V. TEMYİZ İNCELEMESİ
1. Uyuşmazlık ve Hukuki Nitelendirme
Asıl dava, tasarıma tecavüzün tespiti ve önlenmesi, maddi ve manevi tazminatın tahsili, karşı dava tasarım hükümsüzlüğü istemlerine ilişkindir.
2. İlgili Hukuk
1.6100 sayılı Hukuk Muhakemeleri Kanunu’nun (6100 sayılı Kanun) 369 uncu maddesinin birinci fıkrası ile 370 ve 371 inci maddeleri.
2.6769 sayılı Sınai Mülkiyet Kanunu'nun 56, 59, 77, 81 ve 151 inci maddeleri.
3.554 sayılı Endüstriyel Tasarımların Korunması Hakkında Kanun Hükmünde Kararname'nin 5, 6, 7 ve 43 üncü maddeleri.
3. Değerlendirme
Yapılan yargılama ve saptanan somut uyuşmazlık bakımından uygulanması gereken hukuk kuralları gözetildiğinde İlk Derece Mahkemesince verilen kararda bir isabetsizlik olmadığının anlaşılmasına göre yapılan istinaf başvurusunun 6100 sayılı Kanun'un 353 üncü maddesinin birinci fıkrasının (b) bendinin (1) numaralı alt bendi uyarınca Bölge Adliye Mahkemesince esastan reddine ilişkin kararın usul ve yasaya uygun olduğu kanısına varıldığından Bölge Adliye Mahkemesi kararının onanmasına karar vermek gerekmiştir.

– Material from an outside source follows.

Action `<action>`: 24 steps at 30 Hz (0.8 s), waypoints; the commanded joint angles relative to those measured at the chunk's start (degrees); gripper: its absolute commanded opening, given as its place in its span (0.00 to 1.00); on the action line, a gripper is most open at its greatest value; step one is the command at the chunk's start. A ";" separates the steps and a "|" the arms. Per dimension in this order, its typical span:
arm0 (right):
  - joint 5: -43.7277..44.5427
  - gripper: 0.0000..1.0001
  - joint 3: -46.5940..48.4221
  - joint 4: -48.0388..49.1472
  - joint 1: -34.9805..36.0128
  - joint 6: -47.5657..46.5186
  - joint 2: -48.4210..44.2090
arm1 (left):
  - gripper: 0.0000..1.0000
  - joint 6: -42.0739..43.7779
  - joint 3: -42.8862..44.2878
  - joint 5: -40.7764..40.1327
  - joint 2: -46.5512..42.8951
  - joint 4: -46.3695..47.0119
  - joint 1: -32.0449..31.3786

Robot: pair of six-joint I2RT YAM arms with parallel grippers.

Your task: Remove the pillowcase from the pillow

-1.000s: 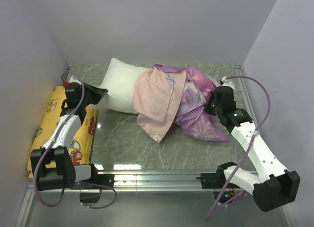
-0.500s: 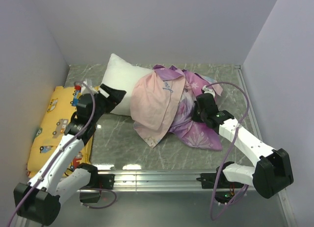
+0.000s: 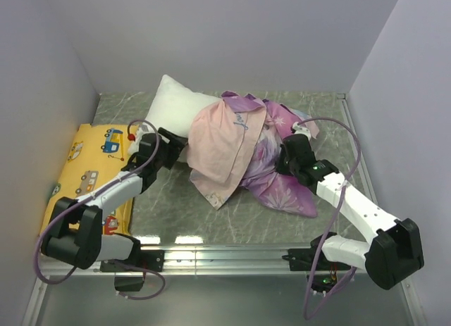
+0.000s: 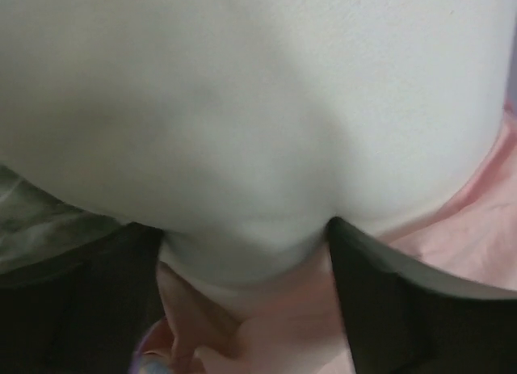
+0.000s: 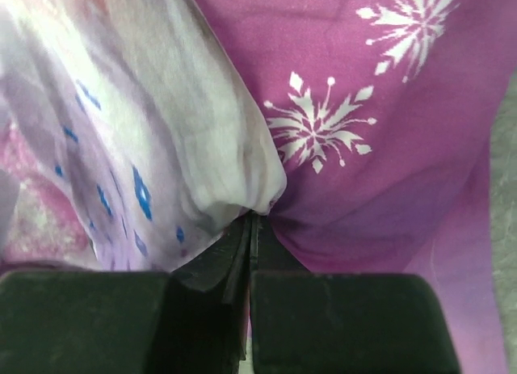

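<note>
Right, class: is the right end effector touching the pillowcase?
Touching. The right wrist view shows the right end effector shut, with a fold of the purple pillowcase pinched between its fingertips.

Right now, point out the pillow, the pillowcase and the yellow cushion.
pillow (image 3: 173,108): top view, bare white corner.
pillowcase (image 3: 283,194): top view, purple snowflake end.
yellow cushion (image 3: 88,153): top view, printed top face.

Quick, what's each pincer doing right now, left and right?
Left pincer: open, the pillow bulging between its fingers.
Right pincer: shut on the pillowcase.
</note>
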 commanded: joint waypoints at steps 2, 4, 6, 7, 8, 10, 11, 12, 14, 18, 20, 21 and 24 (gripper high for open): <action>2.36 0.00 1.08 -3.18 -2.76 -1.19 -3.56 | 0.45 -1.35 4.60 -3.86 2.03 6.62 3.08; 1.48 0.00 1.88 -4.93 -5.05 -1.55 -5.23 | 0.01 -0.21 6.96 -1.94 3.16 4.97 6.42; 0.86 0.00 3.55 -6.08 -7.60 -2.34 -6.47 | 0.00 1.46 9.95 -0.96 3.78 2.76 8.80; -0.53 0.00 4.07 -7.05 -11.09 -2.34 -7.69 | 0.00 2.25 10.40 -0.52 3.44 2.32 11.16; -1.42 0.00 5.21 -7.58 -12.78 -2.95 -8.14 | 0.00 2.87 10.75 -0.60 2.83 1.01 12.49; -2.04 0.00 6.53 -9.07 -18.04 -3.48 -9.37 | 0.00 3.66 10.75 0.61 1.68 0.82 15.21; -2.56 0.00 7.58 -9.34 -19.29 -4.09 -9.63 | 0.00 4.45 10.75 1.15 0.81 0.74 17.23; -2.14 0.00 8.03 -9.69 -20.08 -4.01 -9.90 | 0.01 4.89 11.36 1.33 0.54 -0.39 17.86; -1.43 0.00 8.65 -9.87 -21.05 -3.57 -9.64 | 0.00 6.21 12.15 0.81 0.18 -1.81 18.13; -8.96 0.03 8.30 -8.73 -20.97 -3.57 -8.06 | 0.01 7.62 12.25 3.43 -0.43 -1.73 18.13; -9.87 0.21 7.42 -7.67 -16.17 -3.57 -8.23 | 0.00 7.62 11.81 3.79 -0.96 -1.20 17.26; -6.73 0.40 7.33 -8.11 -13.53 -3.40 -8.58 | 0.01 7.71 11.81 3.44 -1.05 -1.11 16.64; -1.09 0.67 5.84 -9.34 -3.00 -1.47 -10.77 | 0.01 7.88 12.16 3.00 -0.70 -1.99 14.97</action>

VI. SONUÇ: Yukarıda açıklanan nedenlerle, asıl davada davacı vekili ile davalı-karşı davacılar vekilinin temyiz itirazlarının reddi ile Bölge Adliye Mahkemesince verilen kararın 6100 sayılı Kanun'un 370 inci maddesinin birinci fıkrası uyarınca ONANMASINA, aynı Kanun'un 372 nci maddesi uyarınca işlem yapılmak üzere dava dosyasının İlk Derece Mahkemesine, kararın bir örneğinin Bölge Adliye Mahkemesine gönderilmesine, temyiz harçları peşin alındığından başkaca harç alınmasına mahal olmadığına, 19.12.2024 tarihinde kesin olarak oybirliğiyle karar verildi.